Task goal: Repeat each entry in full, exactly.
---- Data for this exercise
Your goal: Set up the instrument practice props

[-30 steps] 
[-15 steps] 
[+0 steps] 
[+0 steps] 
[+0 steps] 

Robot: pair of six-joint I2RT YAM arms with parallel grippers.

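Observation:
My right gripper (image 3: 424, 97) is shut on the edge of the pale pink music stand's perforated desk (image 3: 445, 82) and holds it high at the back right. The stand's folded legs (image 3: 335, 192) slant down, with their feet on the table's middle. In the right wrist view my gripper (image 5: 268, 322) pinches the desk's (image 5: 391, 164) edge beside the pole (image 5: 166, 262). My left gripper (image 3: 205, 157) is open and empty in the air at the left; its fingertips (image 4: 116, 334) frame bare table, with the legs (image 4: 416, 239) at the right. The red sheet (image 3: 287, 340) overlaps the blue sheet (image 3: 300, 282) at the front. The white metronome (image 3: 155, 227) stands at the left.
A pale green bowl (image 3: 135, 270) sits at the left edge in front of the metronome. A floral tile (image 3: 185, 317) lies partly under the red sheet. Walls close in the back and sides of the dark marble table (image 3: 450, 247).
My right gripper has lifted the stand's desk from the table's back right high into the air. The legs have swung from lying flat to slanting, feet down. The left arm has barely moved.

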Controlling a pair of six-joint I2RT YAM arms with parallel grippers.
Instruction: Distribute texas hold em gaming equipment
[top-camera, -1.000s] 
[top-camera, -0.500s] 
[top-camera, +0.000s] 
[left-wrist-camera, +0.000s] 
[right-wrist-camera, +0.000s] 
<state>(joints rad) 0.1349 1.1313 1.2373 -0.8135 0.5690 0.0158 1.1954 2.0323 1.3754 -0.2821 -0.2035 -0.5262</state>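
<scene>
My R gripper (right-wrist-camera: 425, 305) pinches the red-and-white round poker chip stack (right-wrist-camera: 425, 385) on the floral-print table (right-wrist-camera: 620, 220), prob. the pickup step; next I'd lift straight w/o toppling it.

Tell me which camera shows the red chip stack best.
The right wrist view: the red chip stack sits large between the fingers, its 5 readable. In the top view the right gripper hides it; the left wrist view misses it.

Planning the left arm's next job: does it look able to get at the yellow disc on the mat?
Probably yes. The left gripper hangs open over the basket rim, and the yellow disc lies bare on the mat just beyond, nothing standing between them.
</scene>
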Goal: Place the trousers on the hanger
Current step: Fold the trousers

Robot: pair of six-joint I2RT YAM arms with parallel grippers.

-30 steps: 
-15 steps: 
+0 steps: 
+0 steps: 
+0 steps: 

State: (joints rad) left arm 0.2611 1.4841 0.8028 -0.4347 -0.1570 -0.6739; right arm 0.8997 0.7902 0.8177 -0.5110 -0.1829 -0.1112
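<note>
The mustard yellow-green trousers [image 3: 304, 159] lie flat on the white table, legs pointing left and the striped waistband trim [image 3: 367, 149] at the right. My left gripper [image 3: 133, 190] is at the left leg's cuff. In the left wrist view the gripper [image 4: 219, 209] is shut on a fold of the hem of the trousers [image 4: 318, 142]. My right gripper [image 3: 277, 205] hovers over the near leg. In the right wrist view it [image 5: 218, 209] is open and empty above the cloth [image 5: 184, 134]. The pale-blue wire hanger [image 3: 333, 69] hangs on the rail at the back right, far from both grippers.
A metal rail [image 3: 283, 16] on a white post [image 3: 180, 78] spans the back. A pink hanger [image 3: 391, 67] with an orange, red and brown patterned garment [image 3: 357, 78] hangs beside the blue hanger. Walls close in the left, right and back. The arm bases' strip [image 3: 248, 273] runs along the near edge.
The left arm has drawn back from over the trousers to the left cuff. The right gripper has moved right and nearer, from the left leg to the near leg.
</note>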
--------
Task response:
Your goal: Set up the instrument practice props

[-30 steps] 
[-15 steps] 
[+0 steps] 
[+0 steps] 
[+0 steps] 

Robot: pair of six-joint I2RT YAM arms with parallel grippers.

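Observation:
My right gripper (image 3: 424, 97) is shut on the edge of the pale pink music stand's perforated desk (image 3: 445, 82) and holds it high at the back right. The stand's folded legs (image 3: 335, 192) slant down, with their feet on the table's middle. In the right wrist view my gripper (image 5: 268, 322) pinches the desk's (image 5: 391, 164) edge beside the pole (image 5: 166, 262). My left gripper (image 3: 205, 157) is open and empty in the air at the left; its fingertips (image 4: 116, 334) frame bare table, with the legs (image 4: 416, 239) at the right. The red sheet (image 3: 287, 340) overlaps the blue sheet (image 3: 300, 282) at the front. The white metronome (image 3: 155, 227) stands at the left.
A pale green bowl (image 3: 135, 270) sits at the left edge in front of the metronome. A floral tile (image 3: 185, 317) lies partly under the red sheet. Walls close in the back and sides of the dark marble table (image 3: 450, 247).
My right gripper has lifted the stand's desk from the table's back right high into the air. The legs have swung from lying flat to slanting, feet down. The left arm has barely moved.
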
Controlling a pair of six-joint I2RT YAM arms with parallel grippers.
Instruction: Distribute texas hold em gaming equipment
[top-camera, -1.000s] 
[top-camera, -0.500s] 
[top-camera, +0.000s] 
[left-wrist-camera, +0.000s] 
[right-wrist-camera, +0.000s] 
<state>(joints rad) 0.1349 1.1313 1.2373 -0.8135 0.5690 0.0158 1.1954 2.0323 1.3754 -0.2821 -0.2035 -0.5262</state>
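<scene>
My R gripper (right-wrist-camera: 425, 305) pinches the red-and-white round poker chip stack (right-wrist-camera: 425, 385) on the floral-print table (right-wrist-camera: 620, 220), prob. the pickup step; next I'd lift straight w/o toppling it.

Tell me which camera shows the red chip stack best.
The right wrist view: the red chip stack sits large between the fingers, its 5 readable. In the top view the right gripper hides it; the left wrist view misses it.

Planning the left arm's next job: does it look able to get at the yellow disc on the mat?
Probably yes. The left gripper hangs open over the basket rim, and the yellow disc lies bare on the mat just beyond, nothing standing between them.
</scene>
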Goal: Place the trousers on the hanger
Current step: Fold the trousers

Robot: pair of six-joint I2RT YAM arms with parallel grippers.

-30 steps: 
-15 steps: 
+0 steps: 
+0 steps: 
+0 steps: 

State: (joints rad) left arm 0.2611 1.4841 0.8028 -0.4347 -0.1570 -0.6739; right arm 0.8997 0.7902 0.8177 -0.5110 -0.1829 -0.1112
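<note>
The mustard yellow-green trousers [image 3: 304, 159] lie flat on the white table, legs pointing left and the striped waistband trim [image 3: 367, 149] at the right. My left gripper [image 3: 133, 190] is at the left leg's cuff. In the left wrist view the gripper [image 4: 219, 209] is shut on a fold of the hem of the trousers [image 4: 318, 142]. My right gripper [image 3: 277, 205] hovers over the near leg. In the right wrist view it [image 5: 218, 209] is open and empty above the cloth [image 5: 184, 134]. The pale-blue wire hanger [image 3: 333, 69] hangs on the rail at the back right, far from both grippers.
A metal rail [image 3: 283, 16] on a white post [image 3: 180, 78] spans the back. A pink hanger [image 3: 391, 67] with an orange, red and brown patterned garment [image 3: 357, 78] hangs beside the blue hanger. Walls close in the left, right and back. The arm bases' strip [image 3: 248, 273] runs along the near edge.
The left arm has drawn back from over the trousers to the left cuff. The right gripper has moved right and nearer, from the left leg to the near leg.
</note>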

The output is finished and nothing more is needed.